- _WHAT THIS TASK INVOLVES_
Copy each line below in which the word "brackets" occurs.

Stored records
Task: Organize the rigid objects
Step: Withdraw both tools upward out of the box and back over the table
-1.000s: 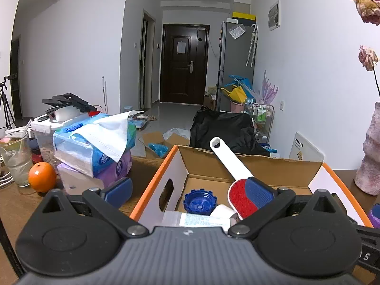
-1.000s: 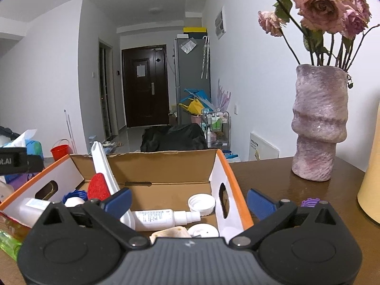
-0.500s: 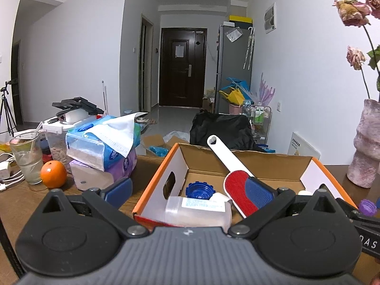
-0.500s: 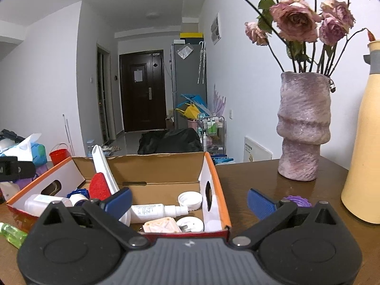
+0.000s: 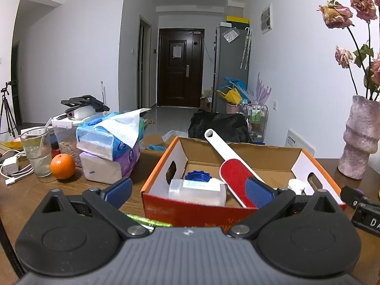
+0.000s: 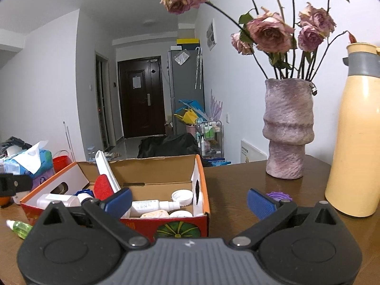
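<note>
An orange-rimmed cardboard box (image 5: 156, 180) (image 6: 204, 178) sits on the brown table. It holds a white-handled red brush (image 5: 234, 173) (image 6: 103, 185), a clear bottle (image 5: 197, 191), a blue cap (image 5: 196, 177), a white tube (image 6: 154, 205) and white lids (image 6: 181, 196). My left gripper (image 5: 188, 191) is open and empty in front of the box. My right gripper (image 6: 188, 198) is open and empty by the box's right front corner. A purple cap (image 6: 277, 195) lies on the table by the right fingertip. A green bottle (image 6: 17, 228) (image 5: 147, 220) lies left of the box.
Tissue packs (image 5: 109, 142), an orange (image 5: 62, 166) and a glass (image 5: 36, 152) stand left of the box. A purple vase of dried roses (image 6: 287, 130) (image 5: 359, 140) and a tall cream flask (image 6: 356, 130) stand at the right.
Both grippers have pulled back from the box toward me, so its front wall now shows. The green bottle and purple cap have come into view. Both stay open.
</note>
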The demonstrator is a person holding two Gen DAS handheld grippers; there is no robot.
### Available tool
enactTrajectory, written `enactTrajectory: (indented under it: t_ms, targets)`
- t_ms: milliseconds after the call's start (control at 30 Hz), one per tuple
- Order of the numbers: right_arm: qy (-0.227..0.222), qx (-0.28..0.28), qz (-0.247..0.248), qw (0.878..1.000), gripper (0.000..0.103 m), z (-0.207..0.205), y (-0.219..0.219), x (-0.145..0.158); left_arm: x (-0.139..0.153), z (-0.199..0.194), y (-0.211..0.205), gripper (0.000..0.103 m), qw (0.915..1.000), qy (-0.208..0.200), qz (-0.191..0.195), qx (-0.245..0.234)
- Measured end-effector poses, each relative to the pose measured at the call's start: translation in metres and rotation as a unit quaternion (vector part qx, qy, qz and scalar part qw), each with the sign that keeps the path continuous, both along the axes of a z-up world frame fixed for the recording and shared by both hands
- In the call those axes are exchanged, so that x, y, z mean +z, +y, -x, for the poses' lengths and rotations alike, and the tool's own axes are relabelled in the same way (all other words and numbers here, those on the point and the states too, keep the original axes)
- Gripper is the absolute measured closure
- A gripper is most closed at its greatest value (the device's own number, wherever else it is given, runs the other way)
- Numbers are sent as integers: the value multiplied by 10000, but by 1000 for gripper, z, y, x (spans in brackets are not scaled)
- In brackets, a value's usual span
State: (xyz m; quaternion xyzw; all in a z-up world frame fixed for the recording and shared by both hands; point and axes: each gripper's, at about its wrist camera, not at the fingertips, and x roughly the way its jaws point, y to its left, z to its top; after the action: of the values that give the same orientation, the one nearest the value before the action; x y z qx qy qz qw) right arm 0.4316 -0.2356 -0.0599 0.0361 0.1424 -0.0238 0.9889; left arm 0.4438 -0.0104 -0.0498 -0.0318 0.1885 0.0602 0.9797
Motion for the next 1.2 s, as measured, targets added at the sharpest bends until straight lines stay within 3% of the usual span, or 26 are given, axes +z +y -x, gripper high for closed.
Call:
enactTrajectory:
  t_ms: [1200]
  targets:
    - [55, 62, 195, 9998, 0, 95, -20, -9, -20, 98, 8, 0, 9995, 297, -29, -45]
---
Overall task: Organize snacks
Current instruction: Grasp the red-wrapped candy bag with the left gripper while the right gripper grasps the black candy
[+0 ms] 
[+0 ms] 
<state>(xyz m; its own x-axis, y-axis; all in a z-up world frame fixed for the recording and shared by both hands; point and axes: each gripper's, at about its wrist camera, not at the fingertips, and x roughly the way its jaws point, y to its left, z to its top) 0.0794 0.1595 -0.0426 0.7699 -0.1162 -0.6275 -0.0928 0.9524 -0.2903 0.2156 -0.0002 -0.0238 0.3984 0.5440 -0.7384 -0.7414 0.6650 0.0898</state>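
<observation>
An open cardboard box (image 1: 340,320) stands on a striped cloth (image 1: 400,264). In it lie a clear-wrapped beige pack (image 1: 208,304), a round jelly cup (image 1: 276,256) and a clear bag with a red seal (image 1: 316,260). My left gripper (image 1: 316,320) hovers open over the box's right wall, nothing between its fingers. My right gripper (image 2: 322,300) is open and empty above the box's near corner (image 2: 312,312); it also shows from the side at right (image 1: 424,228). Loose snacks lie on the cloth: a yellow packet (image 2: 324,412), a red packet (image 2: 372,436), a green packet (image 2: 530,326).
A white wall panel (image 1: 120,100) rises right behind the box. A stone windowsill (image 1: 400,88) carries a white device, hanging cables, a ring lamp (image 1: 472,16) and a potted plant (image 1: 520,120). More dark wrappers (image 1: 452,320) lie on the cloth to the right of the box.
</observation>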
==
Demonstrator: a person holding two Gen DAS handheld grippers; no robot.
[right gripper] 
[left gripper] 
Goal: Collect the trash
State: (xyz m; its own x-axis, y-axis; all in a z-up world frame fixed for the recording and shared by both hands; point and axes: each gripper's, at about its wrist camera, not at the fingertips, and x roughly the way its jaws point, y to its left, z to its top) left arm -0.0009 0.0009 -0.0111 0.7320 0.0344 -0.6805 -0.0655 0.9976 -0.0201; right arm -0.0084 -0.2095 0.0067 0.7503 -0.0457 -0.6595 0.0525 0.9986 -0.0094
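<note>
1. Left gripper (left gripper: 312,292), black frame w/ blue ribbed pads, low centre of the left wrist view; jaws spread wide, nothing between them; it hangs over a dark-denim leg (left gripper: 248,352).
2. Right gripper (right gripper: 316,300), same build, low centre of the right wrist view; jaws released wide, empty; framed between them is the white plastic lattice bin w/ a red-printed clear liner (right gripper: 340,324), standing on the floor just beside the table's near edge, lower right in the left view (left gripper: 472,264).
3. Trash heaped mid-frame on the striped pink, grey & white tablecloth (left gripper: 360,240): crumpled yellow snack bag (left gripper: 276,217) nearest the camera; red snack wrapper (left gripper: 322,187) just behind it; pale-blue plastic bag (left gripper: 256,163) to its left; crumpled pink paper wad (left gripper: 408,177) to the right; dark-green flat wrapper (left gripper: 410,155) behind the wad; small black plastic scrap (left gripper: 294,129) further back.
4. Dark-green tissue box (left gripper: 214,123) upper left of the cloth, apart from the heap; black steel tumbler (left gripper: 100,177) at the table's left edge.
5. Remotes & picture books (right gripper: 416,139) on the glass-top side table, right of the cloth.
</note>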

- _SOLUTION TO THE PROBLEM_
- Numbers are sent as integers: the value multiplied by 10000, but by 1000 for gripper, z, y, x (spans in brackets are not scaled)
- In brackets, a value's usual span

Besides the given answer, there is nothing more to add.